▶ Assignment
Make an exact copy of the records, and keep the pictures out of it.
_ _ _ _ _
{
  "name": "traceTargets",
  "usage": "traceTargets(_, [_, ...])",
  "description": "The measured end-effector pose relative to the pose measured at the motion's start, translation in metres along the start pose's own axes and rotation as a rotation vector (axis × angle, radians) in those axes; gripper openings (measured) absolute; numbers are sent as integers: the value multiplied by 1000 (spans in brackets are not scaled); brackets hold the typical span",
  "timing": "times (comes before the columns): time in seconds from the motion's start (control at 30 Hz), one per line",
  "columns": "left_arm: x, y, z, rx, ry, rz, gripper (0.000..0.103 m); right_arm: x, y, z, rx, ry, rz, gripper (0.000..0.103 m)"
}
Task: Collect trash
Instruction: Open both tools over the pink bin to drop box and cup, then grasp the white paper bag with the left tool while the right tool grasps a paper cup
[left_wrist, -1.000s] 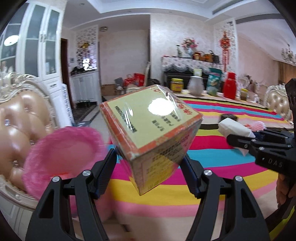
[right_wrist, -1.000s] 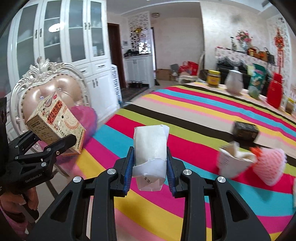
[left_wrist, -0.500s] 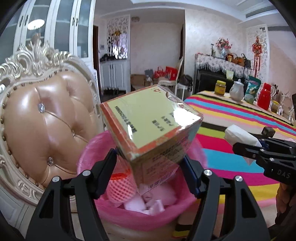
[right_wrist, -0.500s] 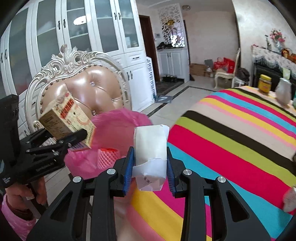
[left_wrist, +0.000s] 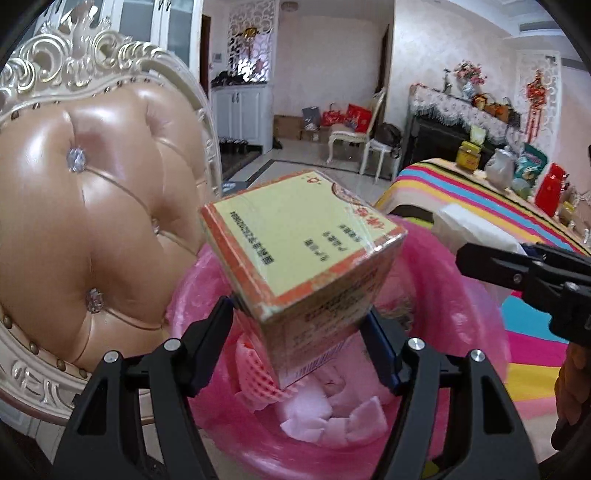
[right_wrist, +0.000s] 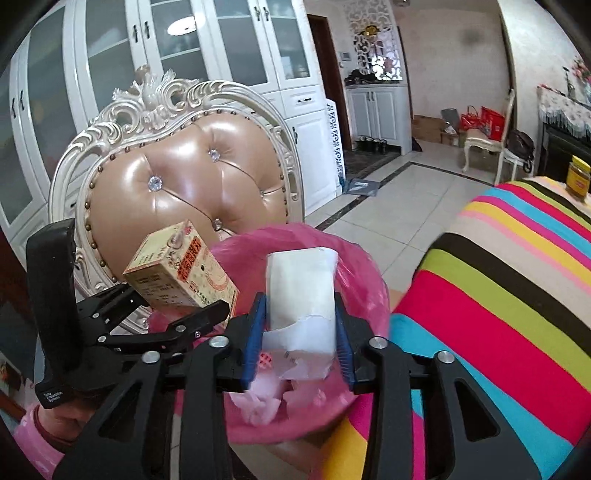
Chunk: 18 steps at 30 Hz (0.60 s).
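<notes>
Striped tablecloth (right_wrist: 517, 295) | tufted chair (right_wrist: 184, 192) | white cabinets (right_wrist: 110, 55) | tiled floor (right_wrist: 406, 192)

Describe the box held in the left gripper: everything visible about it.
The yellow carton is a small cardboard box with worn orange-red borders, printed Chinese text and a glossy film wrap. The left gripper clamps it by two opposite sides, tilted corner-down, closed and intact. It hangs over the pink-lined bin, touching nothing but the fingers. The right wrist view shows its red-printed face.

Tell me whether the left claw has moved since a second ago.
Yes. The left claw, holding the yellow box, swung left from over the striped table to above the pink bin.
</notes>
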<state>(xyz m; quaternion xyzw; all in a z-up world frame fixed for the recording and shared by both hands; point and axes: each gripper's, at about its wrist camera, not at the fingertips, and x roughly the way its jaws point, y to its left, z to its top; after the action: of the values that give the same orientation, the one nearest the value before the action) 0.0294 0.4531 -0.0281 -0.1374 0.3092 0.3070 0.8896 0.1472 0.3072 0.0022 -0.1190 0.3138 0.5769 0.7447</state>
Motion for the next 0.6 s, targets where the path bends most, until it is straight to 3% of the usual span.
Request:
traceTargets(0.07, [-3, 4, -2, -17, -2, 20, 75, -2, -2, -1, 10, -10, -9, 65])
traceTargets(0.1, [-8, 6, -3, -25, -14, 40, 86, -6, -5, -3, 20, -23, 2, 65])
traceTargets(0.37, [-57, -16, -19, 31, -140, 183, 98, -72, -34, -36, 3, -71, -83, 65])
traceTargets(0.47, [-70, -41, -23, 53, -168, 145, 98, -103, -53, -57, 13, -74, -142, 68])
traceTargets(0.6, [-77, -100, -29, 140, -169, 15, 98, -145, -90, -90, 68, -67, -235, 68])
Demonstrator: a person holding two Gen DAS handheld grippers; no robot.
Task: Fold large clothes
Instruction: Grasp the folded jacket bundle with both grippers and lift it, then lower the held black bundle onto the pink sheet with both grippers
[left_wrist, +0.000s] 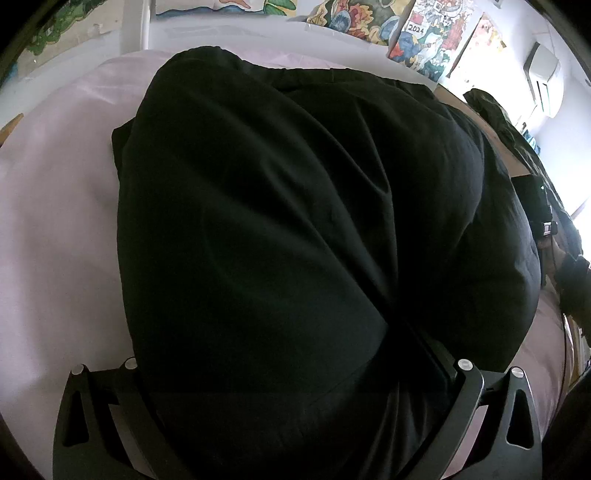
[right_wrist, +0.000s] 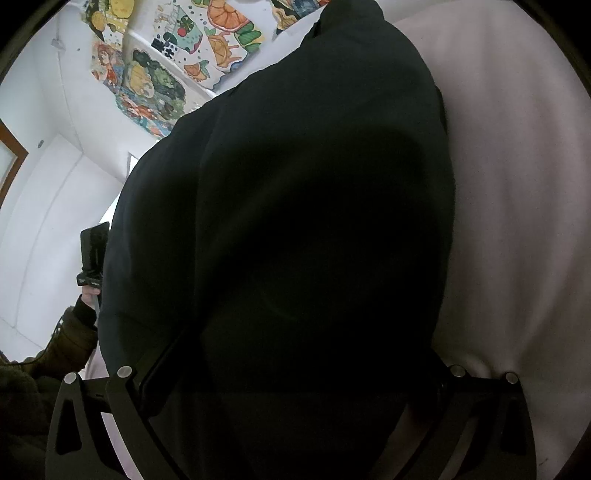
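Observation:
A large black garment (left_wrist: 280, 206) fills the left wrist view, partly lying on a pale pink sheet (left_wrist: 55, 221) and rising toward the camera. My left gripper (left_wrist: 295, 321) is shut on its near edge, and the cloth drapes over both fingers and hides them. In the right wrist view the same black garment (right_wrist: 303, 206) covers the centre, with my right gripper (right_wrist: 291, 325) shut on it and its fingertips buried in the fabric. The garment hangs stretched between the two grippers above the pink sheet (right_wrist: 517, 184).
Colourful paintings (left_wrist: 424, 33) hang on the white wall behind the bed. An air conditioner (left_wrist: 545, 74) is at the upper right. A hand in an olive sleeve (right_wrist: 74, 339) holds the other gripper's body (right_wrist: 92, 254). Dark clothing (left_wrist: 509, 122) lies beyond a wooden edge.

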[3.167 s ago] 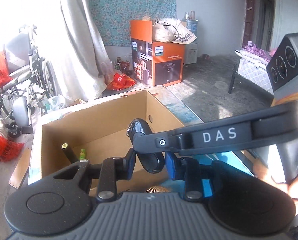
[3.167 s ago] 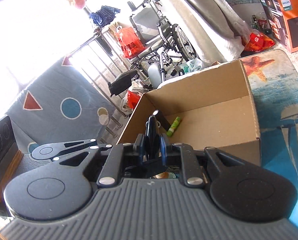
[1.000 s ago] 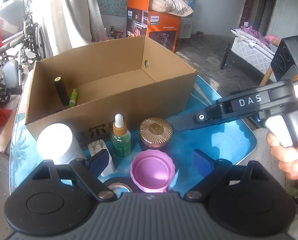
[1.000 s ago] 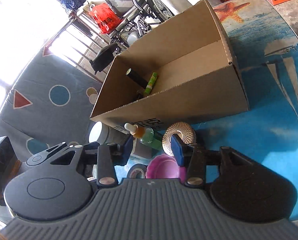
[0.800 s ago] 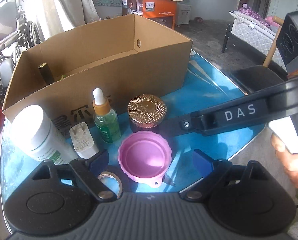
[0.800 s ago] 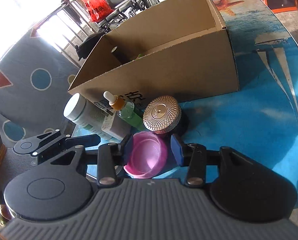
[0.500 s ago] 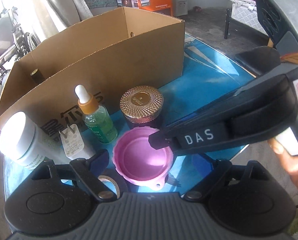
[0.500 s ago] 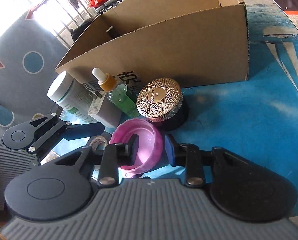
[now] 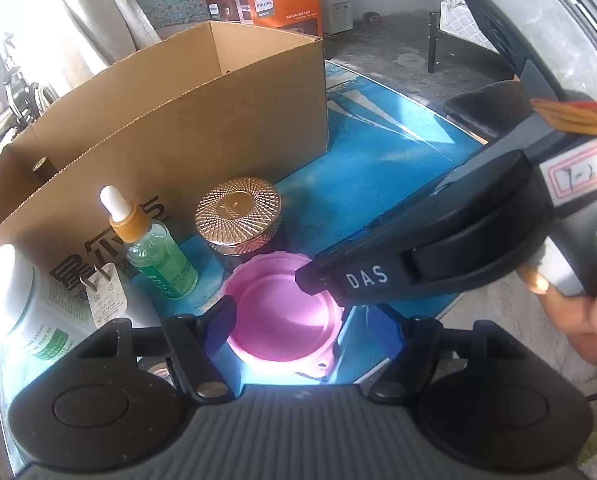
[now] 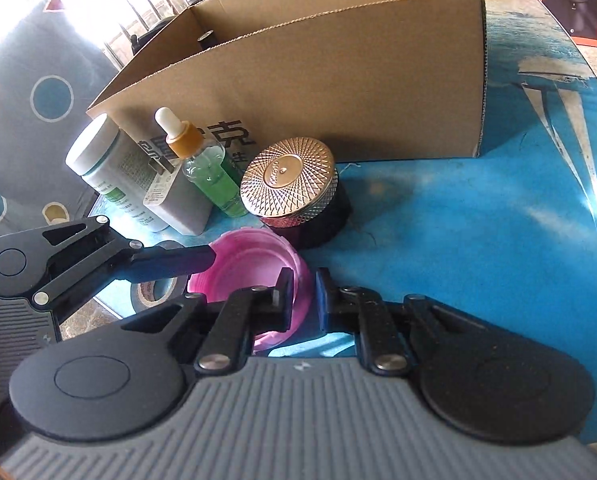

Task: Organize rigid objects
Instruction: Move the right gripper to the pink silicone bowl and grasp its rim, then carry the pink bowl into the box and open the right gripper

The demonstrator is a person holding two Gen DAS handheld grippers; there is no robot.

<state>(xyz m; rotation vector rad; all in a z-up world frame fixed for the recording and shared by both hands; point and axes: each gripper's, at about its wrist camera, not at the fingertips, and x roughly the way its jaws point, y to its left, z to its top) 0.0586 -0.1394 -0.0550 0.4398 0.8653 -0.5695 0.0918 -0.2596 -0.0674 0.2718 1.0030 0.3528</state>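
Note:
A pink round lid [image 9: 282, 312] lies open side up on the blue table, in front of the gold-lidded jar [image 9: 238, 208]. My right gripper [image 10: 303, 296] is shut on the near wall of the pink lid [image 10: 250, 264], one pad inside and one outside. My left gripper [image 9: 298, 322] straddles the lid with its jaws closing; the left pad is at the lid's edge and the right pad stands apart from it. From the left, a left finger [image 10: 174, 260] reaches the lid's rim. The cardboard box [image 10: 338, 80] stands open just behind.
In front of the box stand a green dropper bottle [image 10: 206, 168], a white bottle [image 10: 106, 164] and a white plug adapter [image 10: 174, 204]. A tape roll [image 10: 154, 292] lies at the table's near edge. A black cylinder [image 9: 40, 166] leans inside the box. A hand [image 9: 594, 320] holds the right gripper.
Both grippers have come down onto the pink lid. The right jaws closed on its wall. The left jaws narrowed around it.

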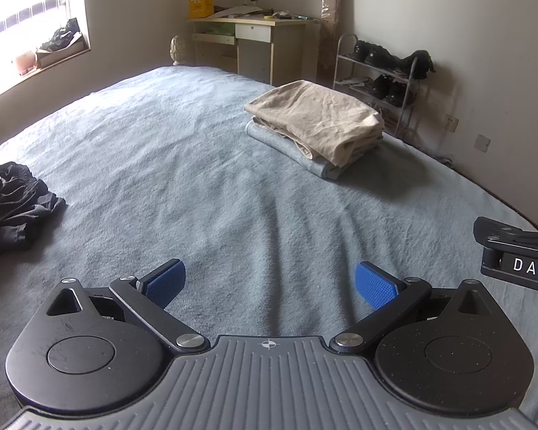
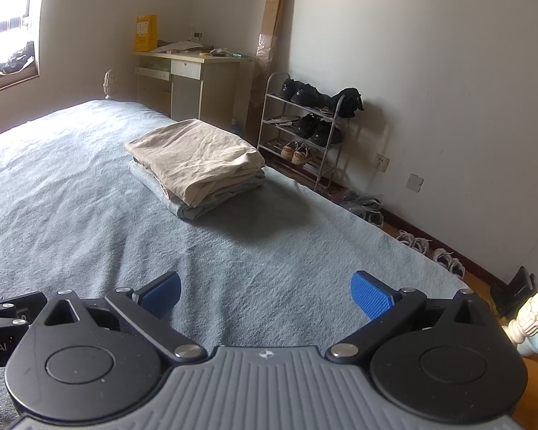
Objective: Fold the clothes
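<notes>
Blue ribbed pads tipped both pairs of tongs, two pads to each. The left tongs [image 1: 270, 285] stood spread wide and held nothing, hovering over the grey-blue fleecy bed cover [image 1: 197, 179]. The right tongs [image 2: 267, 294] were spread the same way, also empty, above the same cover near its right edge. Each tool showed at the rim of the other's view, so the two were side by side.

One stack of folded clothes lay ahead on the bed: a beige folded garment [image 2: 193, 157] on top of a pale blue folded garment [image 2: 183, 208], two pieces that I could count. Well apart from it, at the left edge of the left view, sat one crumpled heap of dark clothing [image 1: 14, 200], unfolded. Nothing lay on the cover between the tongs and either pile.

Beyond the bed stood one pale wooden desk [image 1: 262, 43] with a yellow box on its surface, and one metal shoe rack [image 2: 301, 132] of three tiers against the white wall, with more shoes on the floor beside the bed.
</notes>
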Demonstrator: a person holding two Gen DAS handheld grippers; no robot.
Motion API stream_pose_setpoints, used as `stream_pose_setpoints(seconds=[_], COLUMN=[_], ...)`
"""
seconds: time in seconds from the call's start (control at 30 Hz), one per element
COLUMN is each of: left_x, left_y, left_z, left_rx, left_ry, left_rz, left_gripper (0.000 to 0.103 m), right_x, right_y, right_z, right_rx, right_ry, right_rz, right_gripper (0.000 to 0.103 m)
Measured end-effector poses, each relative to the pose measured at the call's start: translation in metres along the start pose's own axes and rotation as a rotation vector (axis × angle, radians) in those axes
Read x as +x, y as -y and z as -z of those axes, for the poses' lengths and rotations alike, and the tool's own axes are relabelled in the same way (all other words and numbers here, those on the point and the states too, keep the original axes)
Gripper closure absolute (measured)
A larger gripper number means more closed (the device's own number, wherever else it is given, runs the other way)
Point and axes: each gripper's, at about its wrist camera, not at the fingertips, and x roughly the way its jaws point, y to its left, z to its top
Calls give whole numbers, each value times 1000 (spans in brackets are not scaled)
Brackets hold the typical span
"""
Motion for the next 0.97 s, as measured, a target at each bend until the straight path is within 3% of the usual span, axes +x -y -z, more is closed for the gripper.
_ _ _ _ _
▶ Written answer
{
  "name": "traceTargets",
  "usage": "traceTargets(_, [_, ...])",
  "description": "The measured end-effector pose relative to the pose measured at the motion's start, translation in metres along the start pose's own axes and rotation as a rotation vector (axis × angle, radians) in those axes; gripper openings (measured) absolute; numbers are sent as integers: the value multiplied by 1000 (spans in brackets are not scaled); brackets hold the typical span",
  "timing": "times (comes before the columns): time in seconds from the motion's start (control at 30 Hz), one per line",
  "columns": "left_arm: x, y, z, rx, ry, rz, gripper (0.000..0.103 m); right_arm: x, y, z, rx, ry, rz, gripper (0.000..0.103 m)"
}
Task: Collect trash
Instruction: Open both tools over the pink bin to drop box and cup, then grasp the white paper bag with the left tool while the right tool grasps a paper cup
[left_wrist, -1.000s] 
[right_wrist, -1.000s] 
[left_wrist, -0.500s] 
[right_wrist, -0.500s] 
[left_wrist, +0.000s] 
[right_wrist, +0.000s] 
Chunk: 18 steps at 30 Hz (0.60 s).
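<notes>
Striped tablecloth (right_wrist: 517, 295) | tufted chair (right_wrist: 184, 192) | white cabinets (right_wrist: 110, 55) | tiled floor (right_wrist: 406, 192)

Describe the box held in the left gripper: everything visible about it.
The yellow carton is a small cardboard box with worn orange-red borders, printed Chinese text and a glossy film wrap. The left gripper clamps it by two opposite sides, tilted corner-down, closed and intact. It hangs over the pink-lined bin, touching nothing but the fingers. The right wrist view shows its red-printed face.

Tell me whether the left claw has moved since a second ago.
Yes. The left claw, holding the yellow box, swung left from over the striped table to above the pink bin.
</notes>
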<state>(xyz m; quaternion xyzw; all in a z-up world frame fixed for the recording and shared by both hands; point and axes: each gripper's, at about its wrist camera, not at the fingertips, and x roughly the way its jaws point, y to its left, z to its top; after the action: of the values that give the same orientation, the one nearest the value before the action) 0.0294 0.4531 -0.0281 -0.1374 0.3092 0.3070 0.8896 0.1472 0.3072 0.0022 -0.1190 0.3138 0.5769 0.7447</state>
Motion for the next 0.6 s, targets where the path bends most, until it is straight to 3% of the usual span.
Request:
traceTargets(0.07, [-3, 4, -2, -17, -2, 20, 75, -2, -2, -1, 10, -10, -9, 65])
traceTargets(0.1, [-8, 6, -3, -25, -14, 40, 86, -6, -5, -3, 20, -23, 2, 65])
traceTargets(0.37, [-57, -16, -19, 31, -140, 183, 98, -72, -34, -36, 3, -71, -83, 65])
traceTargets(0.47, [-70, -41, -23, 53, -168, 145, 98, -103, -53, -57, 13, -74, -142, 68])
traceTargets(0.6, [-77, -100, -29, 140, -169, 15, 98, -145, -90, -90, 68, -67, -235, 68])
Demonstrator: a person holding two Gen DAS handheld grippers; no robot.
Task: Fold large clothes
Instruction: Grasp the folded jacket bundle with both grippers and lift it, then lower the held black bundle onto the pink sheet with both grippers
[left_wrist, +0.000s] 
[right_wrist, +0.000s] 
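Observation:
A large black garment (left_wrist: 280, 206) fills the left wrist view, partly lying on a pale pink sheet (left_wrist: 55, 221) and rising toward the camera. My left gripper (left_wrist: 295, 321) is shut on its near edge, and the cloth drapes over both fingers and hides them. In the right wrist view the same black garment (right_wrist: 303, 206) covers the centre, with my right gripper (right_wrist: 291, 325) shut on it and its fingertips buried in the fabric. The garment hangs stretched between the two grippers above the pink sheet (right_wrist: 517, 184).
Colourful paintings (left_wrist: 424, 33) hang on the white wall behind the bed. An air conditioner (left_wrist: 545, 74) is at the upper right. A hand in an olive sleeve (right_wrist: 74, 339) holds the other gripper's body (right_wrist: 92, 254). Dark clothing (left_wrist: 509, 122) lies beyond a wooden edge.
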
[3.167 s ago] 
[3.167 s ago] 
[1.000 s ago] 
[1.000 s ago] 
[0.800 s ago] 
[0.800 s ago] 
[0.500 s ago] 
[0.500 s ago] 
[now] 
[now] 

Task: Organize rigid objects
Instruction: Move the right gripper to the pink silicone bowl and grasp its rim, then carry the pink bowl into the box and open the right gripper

The demonstrator is a person holding two Gen DAS handheld grippers; there is no robot.

<state>(xyz m; rotation vector rad; all in a z-up world frame fixed for the recording and shared by both hands; point and axes: each gripper's, at about its wrist camera, not at the fingertips, and x roughly the way its jaws point, y to its left, z to its top) 0.0586 -0.1394 -0.0550 0.4398 0.8653 -0.5695 0.0918 -0.2596 -0.0674 0.2718 1.0030 0.3528</state>
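Note:
A pink round lid [image 9: 282, 312] lies open side up on the blue table, in front of the gold-lidded jar [image 9: 238, 208]. My right gripper [image 10: 303, 296] is shut on the near wall of the pink lid [image 10: 250, 264], one pad inside and one outside. My left gripper [image 9: 298, 322] straddles the lid with its jaws closing; the left pad is at the lid's edge and the right pad stands apart from it. From the left, a left finger [image 10: 174, 260] reaches the lid's rim. The cardboard box [image 10: 338, 80] stands open just behind.
In front of the box stand a green dropper bottle [image 10: 206, 168], a white bottle [image 10: 106, 164] and a white plug adapter [image 10: 174, 204]. A tape roll [image 10: 154, 292] lies at the table's near edge. A black cylinder [image 9: 40, 166] leans inside the box. A hand [image 9: 594, 320] holds the right gripper.
Both grippers have come down onto the pink lid. The right jaws closed on its wall. The left jaws narrowed around it.
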
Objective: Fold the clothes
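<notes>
Blue ribbed pads tipped both pairs of tongs, two pads to each. The left tongs [image 1: 270, 285] stood spread wide and held nothing, hovering over the grey-blue fleecy bed cover [image 1: 197, 179]. The right tongs [image 2: 267, 294] were spread the same way, also empty, above the same cover near its right edge. Each tool showed at the rim of the other's view, so the two were side by side.

One stack of folded clothes lay ahead on the bed: a beige folded garment [image 2: 193, 157] on top of a pale blue folded garment [image 2: 183, 208], two pieces that I could count. Well apart from it, at the left edge of the left view, sat one crumpled heap of dark clothing [image 1: 14, 200], unfolded. Nothing lay on the cover between the tongs and either pile.

Beyond the bed stood one pale wooden desk [image 1: 262, 43] with a yellow box on its surface, and one metal shoe rack [image 2: 301, 132] of three tiers against the white wall, with more shoes on the floor beside the bed.
</notes>
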Demonstrator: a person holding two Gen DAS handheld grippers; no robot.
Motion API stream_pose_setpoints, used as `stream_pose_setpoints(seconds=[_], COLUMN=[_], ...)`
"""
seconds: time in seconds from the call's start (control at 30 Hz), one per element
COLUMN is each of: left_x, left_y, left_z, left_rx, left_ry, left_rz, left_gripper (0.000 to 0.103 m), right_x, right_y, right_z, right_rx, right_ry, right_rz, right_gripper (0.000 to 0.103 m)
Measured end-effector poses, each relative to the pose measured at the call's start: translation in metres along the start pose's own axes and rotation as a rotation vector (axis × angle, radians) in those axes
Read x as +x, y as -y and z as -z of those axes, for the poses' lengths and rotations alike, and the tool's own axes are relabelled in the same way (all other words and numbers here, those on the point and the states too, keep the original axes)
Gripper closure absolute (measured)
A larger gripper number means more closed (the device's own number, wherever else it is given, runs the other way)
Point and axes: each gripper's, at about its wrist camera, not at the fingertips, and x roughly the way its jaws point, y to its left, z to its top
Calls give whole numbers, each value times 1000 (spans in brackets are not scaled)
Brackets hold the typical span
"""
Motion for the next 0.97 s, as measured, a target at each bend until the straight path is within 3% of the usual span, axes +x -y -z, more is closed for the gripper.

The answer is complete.